Упражнения после еды для улучшения пищеварения

Утренняя гимнастика, «пробуждающая» кишечник, весьма проста и не требует каких-то невероятных усилий, разве что не лениться и выполнять ее ежедневно.

Ольга Дергай
фитнес-тренер с медицинским образованием, опыт работы с группами – 14 лет

«Если человек игнорирует физические нагрузки, то, в первую очередь, с возрастом ослабевает брюшная стенка. От того, что расслаблены мышцы пресса, начинают смещаться органы. Они находятся не на своем месте и не выполняют свою функцию в полной мере.

Делая комплекс, который я хочу вам предложить, вы осуществите самомассаж органов брюшной полости, улучшите кровообращение и, соответственно, работу всех внутренних пищеварительных желез, простимулируете перистальтику кишечника, что поспособствует выработке нужных пищевых соков и гормонов и в принципе улучшит общее состояние организма».

Когда приступать к упражнениям

«Я рекомендую утром через 10 минут после подъема выпивать стакан теплой воды, можно с лимоном, можно с чайной ложечкой яблочного уксуса, и уже через 20-30 минут приступать к выполнению комплекса. Желательно — под хорошую музыку».

Упражнение №1. Разогрев

Исходное положение: основная стойка, ноги на ширине плеч, руки вверх. На выдохе наклон, опускаем руки вниз, касаемся кистями пола, на вдохе – исходное положение.

Выполняем это упражнение 8 раз медленно, а потом 8 раз учащенно. Тем самым мы стимулируем и подготавливаем брюшную область к комплексу.

Упражнение №2. Скручивания стоя

Исходное положение: ноги на ширине плеч, плотно прижимаем пятки к полу, руки в стороны, пальчики вверх. Не смещая кости таза, на выдохе делаем поворот вправо, возвращаемся в исходное положение, руки в стороны — вдох, на выдохе — поворот влево и вновь возвращаемся в исходное положение. Делаем 16 повторений. 

Скручивания – это основные упражнения для улучшения работы пищеварительной системы.

Упражнение №3. «Водопад»

Исходное положение: стоя на четвереньках, кисти параллельны плечевым суставам, колени параллельны тазобедренным суставам, поясница зафиксирована в горизонтальном положении, лицо вниз, макушка вперед.

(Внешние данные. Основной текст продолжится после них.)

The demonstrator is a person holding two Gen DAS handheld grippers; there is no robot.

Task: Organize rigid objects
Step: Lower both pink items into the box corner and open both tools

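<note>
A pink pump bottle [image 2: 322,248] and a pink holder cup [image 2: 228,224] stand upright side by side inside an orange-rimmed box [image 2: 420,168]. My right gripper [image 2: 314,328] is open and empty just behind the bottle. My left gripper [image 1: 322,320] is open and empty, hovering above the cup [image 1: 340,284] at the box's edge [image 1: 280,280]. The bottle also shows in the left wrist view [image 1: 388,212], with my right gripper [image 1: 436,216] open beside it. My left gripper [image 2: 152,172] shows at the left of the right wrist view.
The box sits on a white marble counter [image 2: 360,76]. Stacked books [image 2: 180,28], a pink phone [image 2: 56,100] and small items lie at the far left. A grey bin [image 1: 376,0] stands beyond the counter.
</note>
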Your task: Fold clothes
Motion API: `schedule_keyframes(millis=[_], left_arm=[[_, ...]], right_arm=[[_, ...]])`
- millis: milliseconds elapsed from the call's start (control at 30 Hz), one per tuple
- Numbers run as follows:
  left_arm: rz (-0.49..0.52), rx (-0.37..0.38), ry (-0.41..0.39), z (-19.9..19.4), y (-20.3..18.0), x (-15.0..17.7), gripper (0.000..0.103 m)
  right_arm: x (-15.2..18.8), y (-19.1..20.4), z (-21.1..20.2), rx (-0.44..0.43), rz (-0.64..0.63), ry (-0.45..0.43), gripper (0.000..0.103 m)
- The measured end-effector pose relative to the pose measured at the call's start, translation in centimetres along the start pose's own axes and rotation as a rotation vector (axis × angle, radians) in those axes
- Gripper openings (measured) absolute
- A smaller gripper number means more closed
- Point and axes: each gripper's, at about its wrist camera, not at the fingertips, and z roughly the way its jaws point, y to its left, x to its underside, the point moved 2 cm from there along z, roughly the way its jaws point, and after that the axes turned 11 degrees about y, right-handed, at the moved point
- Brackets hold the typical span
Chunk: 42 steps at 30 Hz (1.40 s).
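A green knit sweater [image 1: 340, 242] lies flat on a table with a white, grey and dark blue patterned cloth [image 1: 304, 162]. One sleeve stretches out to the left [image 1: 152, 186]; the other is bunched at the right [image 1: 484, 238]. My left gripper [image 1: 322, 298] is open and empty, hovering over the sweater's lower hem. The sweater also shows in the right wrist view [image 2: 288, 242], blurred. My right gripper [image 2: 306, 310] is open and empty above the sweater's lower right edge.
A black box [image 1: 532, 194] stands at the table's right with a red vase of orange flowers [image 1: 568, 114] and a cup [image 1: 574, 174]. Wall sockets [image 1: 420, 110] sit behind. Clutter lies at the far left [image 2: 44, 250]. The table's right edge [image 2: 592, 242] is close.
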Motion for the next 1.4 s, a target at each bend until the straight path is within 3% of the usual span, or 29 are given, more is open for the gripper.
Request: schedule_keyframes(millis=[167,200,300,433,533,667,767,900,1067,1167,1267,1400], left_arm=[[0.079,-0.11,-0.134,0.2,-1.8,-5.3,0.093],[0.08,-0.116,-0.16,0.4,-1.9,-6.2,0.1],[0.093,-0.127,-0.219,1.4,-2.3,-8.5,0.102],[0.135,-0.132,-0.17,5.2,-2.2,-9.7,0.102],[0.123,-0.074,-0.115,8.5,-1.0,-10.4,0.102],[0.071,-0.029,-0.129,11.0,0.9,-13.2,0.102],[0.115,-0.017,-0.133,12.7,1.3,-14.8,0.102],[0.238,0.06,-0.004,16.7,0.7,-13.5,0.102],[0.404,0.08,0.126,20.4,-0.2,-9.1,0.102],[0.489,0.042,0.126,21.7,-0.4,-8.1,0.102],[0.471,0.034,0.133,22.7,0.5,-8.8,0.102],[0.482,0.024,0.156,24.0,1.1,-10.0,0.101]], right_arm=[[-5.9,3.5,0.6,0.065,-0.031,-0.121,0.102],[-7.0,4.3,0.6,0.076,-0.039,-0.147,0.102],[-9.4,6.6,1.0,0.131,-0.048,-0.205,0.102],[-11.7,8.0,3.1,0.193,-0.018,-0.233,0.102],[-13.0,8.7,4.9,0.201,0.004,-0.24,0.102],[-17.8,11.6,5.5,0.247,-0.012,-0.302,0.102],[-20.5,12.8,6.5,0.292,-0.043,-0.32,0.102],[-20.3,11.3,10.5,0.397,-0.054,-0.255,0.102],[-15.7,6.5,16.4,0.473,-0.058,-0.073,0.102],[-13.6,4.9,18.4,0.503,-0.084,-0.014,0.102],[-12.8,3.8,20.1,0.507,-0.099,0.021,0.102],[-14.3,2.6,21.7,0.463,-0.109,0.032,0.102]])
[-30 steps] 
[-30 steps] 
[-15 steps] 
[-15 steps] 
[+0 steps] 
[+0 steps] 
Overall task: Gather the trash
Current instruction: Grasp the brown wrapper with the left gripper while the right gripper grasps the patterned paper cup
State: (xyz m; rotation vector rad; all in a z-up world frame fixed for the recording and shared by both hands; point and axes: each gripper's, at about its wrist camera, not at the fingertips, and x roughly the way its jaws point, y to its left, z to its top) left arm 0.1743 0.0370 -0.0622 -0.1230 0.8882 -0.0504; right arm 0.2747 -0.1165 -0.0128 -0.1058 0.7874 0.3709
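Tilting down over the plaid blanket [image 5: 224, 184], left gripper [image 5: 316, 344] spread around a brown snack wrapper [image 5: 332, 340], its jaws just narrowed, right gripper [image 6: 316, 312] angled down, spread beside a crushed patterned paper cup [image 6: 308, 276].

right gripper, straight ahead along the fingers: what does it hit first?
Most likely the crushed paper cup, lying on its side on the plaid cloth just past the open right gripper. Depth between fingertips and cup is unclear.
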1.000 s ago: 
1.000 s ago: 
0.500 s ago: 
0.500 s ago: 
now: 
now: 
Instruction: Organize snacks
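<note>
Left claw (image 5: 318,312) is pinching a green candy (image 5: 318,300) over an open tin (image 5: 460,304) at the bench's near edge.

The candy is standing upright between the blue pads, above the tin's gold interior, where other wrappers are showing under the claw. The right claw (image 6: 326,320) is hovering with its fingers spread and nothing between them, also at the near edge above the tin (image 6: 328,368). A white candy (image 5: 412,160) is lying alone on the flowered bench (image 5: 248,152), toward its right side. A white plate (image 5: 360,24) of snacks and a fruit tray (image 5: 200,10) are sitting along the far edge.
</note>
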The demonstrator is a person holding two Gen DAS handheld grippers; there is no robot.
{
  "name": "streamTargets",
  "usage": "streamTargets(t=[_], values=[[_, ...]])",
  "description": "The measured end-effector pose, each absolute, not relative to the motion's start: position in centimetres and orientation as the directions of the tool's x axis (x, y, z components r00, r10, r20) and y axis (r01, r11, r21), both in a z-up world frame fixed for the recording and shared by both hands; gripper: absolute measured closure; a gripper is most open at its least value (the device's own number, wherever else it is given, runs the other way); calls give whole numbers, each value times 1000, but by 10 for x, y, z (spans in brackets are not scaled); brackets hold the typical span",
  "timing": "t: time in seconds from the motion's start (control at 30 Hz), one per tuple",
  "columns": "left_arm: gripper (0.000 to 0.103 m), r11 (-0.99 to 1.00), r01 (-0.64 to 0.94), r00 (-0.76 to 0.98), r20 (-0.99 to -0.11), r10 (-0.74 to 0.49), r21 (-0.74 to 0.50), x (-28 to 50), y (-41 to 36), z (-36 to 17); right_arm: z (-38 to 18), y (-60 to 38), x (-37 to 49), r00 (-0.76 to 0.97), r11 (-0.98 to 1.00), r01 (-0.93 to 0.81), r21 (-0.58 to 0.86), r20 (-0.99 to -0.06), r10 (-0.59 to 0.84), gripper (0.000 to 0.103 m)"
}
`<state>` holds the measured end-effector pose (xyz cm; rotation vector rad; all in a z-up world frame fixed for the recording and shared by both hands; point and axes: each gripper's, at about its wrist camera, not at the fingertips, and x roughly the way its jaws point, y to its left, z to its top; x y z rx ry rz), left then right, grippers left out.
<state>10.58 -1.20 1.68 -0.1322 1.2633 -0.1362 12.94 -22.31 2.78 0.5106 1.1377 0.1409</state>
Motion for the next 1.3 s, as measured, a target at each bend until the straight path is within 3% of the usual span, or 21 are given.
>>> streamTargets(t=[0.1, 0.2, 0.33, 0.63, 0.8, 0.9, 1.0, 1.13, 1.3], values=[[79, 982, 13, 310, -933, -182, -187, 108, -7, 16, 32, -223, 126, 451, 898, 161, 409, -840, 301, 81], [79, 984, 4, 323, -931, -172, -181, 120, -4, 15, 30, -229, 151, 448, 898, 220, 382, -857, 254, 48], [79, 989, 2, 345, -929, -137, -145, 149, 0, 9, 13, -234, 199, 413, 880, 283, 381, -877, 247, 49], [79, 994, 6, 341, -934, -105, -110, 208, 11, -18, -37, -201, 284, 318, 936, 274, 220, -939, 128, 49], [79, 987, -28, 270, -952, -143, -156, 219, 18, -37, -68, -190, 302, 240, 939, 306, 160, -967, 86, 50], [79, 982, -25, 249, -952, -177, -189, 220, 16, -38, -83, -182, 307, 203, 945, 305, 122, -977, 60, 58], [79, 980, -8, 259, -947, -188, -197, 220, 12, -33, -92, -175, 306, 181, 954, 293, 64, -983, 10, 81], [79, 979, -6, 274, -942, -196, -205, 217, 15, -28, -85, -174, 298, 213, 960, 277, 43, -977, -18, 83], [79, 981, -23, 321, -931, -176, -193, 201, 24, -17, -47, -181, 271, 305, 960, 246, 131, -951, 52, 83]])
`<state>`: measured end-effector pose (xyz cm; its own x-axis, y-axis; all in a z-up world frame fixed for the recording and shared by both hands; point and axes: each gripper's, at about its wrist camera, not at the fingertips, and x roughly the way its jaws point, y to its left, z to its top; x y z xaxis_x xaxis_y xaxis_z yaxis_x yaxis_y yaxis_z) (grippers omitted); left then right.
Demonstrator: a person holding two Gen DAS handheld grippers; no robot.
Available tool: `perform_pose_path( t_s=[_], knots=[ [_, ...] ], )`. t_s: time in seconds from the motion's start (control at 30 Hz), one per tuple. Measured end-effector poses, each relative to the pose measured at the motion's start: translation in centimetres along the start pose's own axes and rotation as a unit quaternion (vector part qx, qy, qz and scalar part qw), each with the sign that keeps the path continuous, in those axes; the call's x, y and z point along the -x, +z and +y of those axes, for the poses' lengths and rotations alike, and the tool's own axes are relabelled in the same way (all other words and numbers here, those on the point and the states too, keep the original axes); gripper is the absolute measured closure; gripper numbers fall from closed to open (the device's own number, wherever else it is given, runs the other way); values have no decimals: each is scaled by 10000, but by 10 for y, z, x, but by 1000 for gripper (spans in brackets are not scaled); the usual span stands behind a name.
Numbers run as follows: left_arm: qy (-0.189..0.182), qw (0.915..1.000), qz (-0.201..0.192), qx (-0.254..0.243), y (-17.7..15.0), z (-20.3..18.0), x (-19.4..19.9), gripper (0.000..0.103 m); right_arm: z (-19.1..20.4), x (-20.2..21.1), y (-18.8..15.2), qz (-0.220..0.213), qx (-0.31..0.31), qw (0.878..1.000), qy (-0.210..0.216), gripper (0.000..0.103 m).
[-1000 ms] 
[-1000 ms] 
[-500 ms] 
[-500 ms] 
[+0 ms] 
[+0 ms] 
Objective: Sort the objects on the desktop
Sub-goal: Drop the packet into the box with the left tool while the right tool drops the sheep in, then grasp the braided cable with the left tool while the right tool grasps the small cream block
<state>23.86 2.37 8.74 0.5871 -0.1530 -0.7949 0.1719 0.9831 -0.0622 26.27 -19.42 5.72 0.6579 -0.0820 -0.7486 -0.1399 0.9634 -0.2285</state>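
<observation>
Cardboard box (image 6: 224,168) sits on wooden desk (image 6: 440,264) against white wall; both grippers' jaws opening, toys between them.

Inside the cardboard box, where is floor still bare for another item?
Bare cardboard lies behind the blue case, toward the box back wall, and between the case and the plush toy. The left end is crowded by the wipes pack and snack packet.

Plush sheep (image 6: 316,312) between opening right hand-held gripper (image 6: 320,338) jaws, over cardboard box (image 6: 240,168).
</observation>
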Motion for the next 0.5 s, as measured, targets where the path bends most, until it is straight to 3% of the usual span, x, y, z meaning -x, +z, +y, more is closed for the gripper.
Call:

На вдохе вы пытаетесь максимально надуть живот, на выдохе резким движением направляете пупок к позвоночнику. При этом поясница зафиксирована. Спина не должна работать – только живот. Делаем 16 повторений.

Упражнение №4. «Кобра»

Исходное положение: лежа на бедрах, опора на прямые руки, подбородок вверх, носочки расслаблены, ноги чуть уже ширины плеч. Максимально прогибаемся вверх, ровно и спокойно дышим.

В зависимости от того, насколько вам комфортно в этом положении, держать асану можно от 20 секунд и дольше.
Это терапевтическая асана йоги, улучшает кровообращение в области почек, способствует нормализации работы толстого кишечника, устраняет метеоризм.

Упражнение №5. «Мудрасана»

Исходное положение: ноги согнуты, усаживаемся на голень, ягодицы касаются пяточек, поясница расслаблена, плечи опущены, подбородок в нейтральном положении, слегка сведены лопатки.

Кисти сжимаем в кулачки, локти разводим в стороны, ребра больших пальцев направляются в область пупка (это линия талии). Верхушки больших пальцев обращены к пупку.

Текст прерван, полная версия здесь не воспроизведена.